• **Problem**
Consider the entries given below. Count the lines that include "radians" and give only the count.

• **Supplied material**
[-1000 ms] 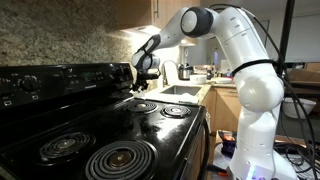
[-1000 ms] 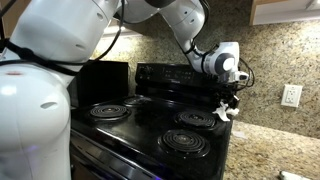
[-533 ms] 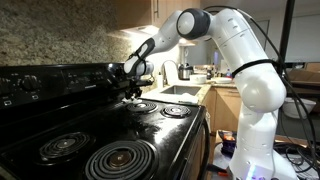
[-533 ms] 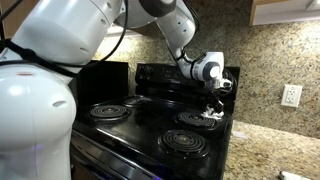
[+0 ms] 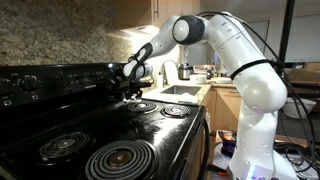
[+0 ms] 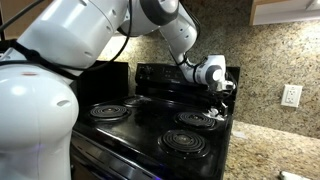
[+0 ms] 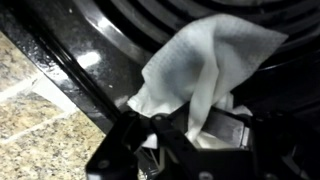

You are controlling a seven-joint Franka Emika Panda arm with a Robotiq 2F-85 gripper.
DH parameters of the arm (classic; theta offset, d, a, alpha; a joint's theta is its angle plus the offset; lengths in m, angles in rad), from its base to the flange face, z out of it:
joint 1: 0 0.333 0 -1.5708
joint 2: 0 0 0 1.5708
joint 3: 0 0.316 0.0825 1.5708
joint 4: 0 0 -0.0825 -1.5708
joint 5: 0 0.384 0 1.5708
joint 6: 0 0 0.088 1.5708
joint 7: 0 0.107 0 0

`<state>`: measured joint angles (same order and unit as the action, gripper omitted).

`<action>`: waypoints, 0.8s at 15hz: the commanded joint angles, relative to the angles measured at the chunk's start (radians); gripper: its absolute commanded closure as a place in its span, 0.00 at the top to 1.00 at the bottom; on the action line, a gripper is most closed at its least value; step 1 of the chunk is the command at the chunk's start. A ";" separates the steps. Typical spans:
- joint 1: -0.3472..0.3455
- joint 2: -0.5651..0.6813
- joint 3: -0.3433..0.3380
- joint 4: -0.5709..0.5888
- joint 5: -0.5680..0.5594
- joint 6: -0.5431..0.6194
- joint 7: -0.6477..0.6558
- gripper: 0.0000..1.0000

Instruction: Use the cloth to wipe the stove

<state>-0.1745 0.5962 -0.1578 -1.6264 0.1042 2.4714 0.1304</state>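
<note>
Lower than a second ago, the jaws, almost closed, pinch the cloth (image 7: 215,55) down on the stove (image 5: 60,122).

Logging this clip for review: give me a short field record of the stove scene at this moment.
claw: shut on the cloth
cloth: whitish, bunched, spread forward from the claw
cloth position: appears to lie on a rear coil burner, near the stove edge
stove: glossy black, four coil burners
beside stove: granite counter
</note>
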 commanded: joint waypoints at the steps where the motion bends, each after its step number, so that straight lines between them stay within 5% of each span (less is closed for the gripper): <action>1: 0.021 0.027 -0.029 0.047 -0.030 -0.003 0.079 0.08; 12: 0.160 -0.009 -0.044 -0.034 -0.142 0.006 0.188 0.08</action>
<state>-0.0564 0.6099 -0.1878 -1.6123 0.0048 2.4714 0.2617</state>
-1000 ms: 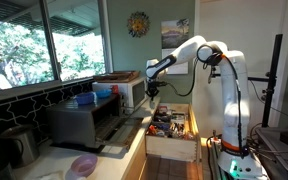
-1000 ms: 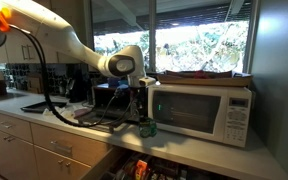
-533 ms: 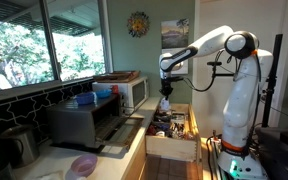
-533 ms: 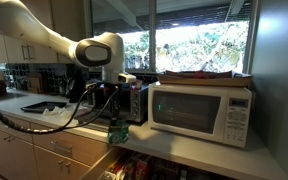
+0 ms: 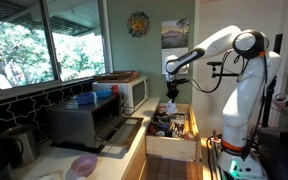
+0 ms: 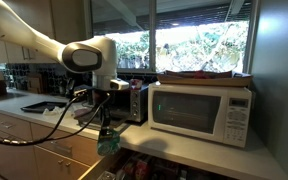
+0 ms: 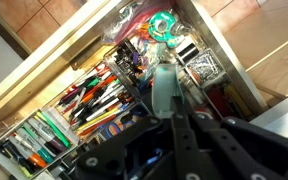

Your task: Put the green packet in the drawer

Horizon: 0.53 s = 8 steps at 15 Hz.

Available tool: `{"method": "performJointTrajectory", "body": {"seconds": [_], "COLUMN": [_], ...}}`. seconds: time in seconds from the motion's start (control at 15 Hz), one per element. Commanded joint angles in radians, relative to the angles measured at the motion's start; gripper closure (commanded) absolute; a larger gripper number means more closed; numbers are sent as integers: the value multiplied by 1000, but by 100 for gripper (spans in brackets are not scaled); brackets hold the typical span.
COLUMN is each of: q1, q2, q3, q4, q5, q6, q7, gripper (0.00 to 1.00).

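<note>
My gripper [image 5: 170, 92] is shut on the green packet [image 5: 170, 104], which hangs from the jaws above the open light-wood drawer [image 5: 172, 146]. In an exterior view the gripper [image 6: 105, 120] holds the packet [image 6: 108, 145] in front of the counter edge, off the counter. In the wrist view the packet [image 7: 165, 88] sticks out edge-on from between the fingers [image 7: 176, 118], directly over the drawer [image 7: 44, 80], which is full of pens, tools and small items.
A white microwave [image 6: 201, 111] and a dark toaster oven [image 5: 87, 121] stand on the counter [image 5: 124, 145]. A purple plate [image 5: 83, 164] lies on the near counter. Windows run behind. The drawer is crowded with clutter.
The arm has carried the packet off the counter by the microwave, out and down over the open drawer. The gripper stays shut on the packet.
</note>
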Motion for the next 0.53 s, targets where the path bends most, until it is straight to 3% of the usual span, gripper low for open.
{"method": "performJointTrajectory", "body": {"seconds": [0.0,0.27,0.47], "q1": [-12,-27,-56], "q2": [-35,-35,-5], "q3": [-13,-22,-20], "q4": [-116,-281,-354], "q5": [-71,-170,-215], "q6": [82,370,524], "q7": [-118,-203,-194], "gripper": [100,100,100]}}
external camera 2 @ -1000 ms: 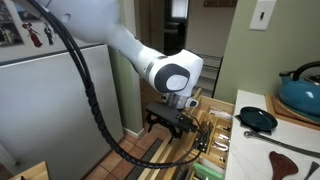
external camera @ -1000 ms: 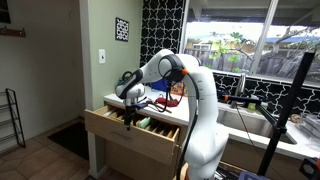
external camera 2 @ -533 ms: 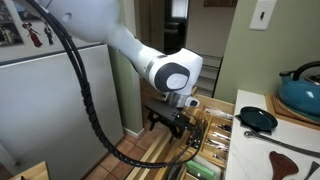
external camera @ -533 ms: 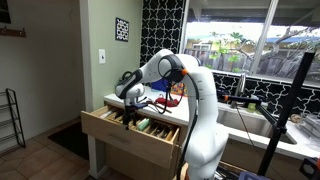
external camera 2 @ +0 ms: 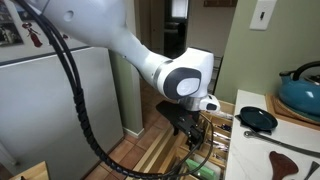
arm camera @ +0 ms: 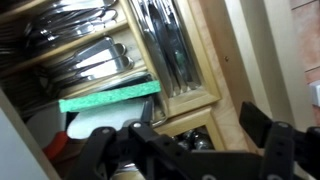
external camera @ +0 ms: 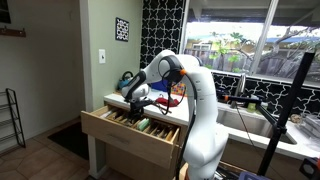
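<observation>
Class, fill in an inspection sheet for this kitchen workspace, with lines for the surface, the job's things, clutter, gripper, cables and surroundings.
surface: white counter beside an open wooden drawer.
job's things: cutlery sorted into the drawer's compartments, with a flat green item beside it.
clutter: black pan, blue kettle and wooden spoon on the counter.
gripper: gripper above the drawer, jaws apart, holding nothing.
cables: black hose loops down from the arm.
surroundings: refrigerator, window, light switch.
</observation>
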Motion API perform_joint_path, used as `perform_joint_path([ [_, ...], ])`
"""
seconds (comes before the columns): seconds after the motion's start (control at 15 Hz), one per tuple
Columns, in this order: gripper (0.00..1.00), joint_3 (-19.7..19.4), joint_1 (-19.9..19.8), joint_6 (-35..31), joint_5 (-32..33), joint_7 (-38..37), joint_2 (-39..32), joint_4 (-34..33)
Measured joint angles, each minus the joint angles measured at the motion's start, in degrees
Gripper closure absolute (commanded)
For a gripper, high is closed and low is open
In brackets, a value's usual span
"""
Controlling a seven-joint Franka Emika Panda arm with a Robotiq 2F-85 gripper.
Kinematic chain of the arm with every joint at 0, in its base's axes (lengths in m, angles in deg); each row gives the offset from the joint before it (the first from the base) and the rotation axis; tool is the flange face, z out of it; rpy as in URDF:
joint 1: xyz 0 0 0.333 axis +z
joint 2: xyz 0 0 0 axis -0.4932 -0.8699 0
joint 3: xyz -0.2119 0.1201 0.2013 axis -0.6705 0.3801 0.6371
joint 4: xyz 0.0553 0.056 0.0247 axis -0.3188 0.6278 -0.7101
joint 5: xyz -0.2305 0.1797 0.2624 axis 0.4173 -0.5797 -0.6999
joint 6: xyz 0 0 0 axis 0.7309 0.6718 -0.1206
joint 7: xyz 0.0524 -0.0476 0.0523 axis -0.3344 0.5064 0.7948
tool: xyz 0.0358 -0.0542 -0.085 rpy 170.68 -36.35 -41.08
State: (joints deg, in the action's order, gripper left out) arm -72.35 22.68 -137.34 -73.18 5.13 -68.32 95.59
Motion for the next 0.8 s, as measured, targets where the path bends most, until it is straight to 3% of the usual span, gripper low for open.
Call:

• **Solved exercise**
2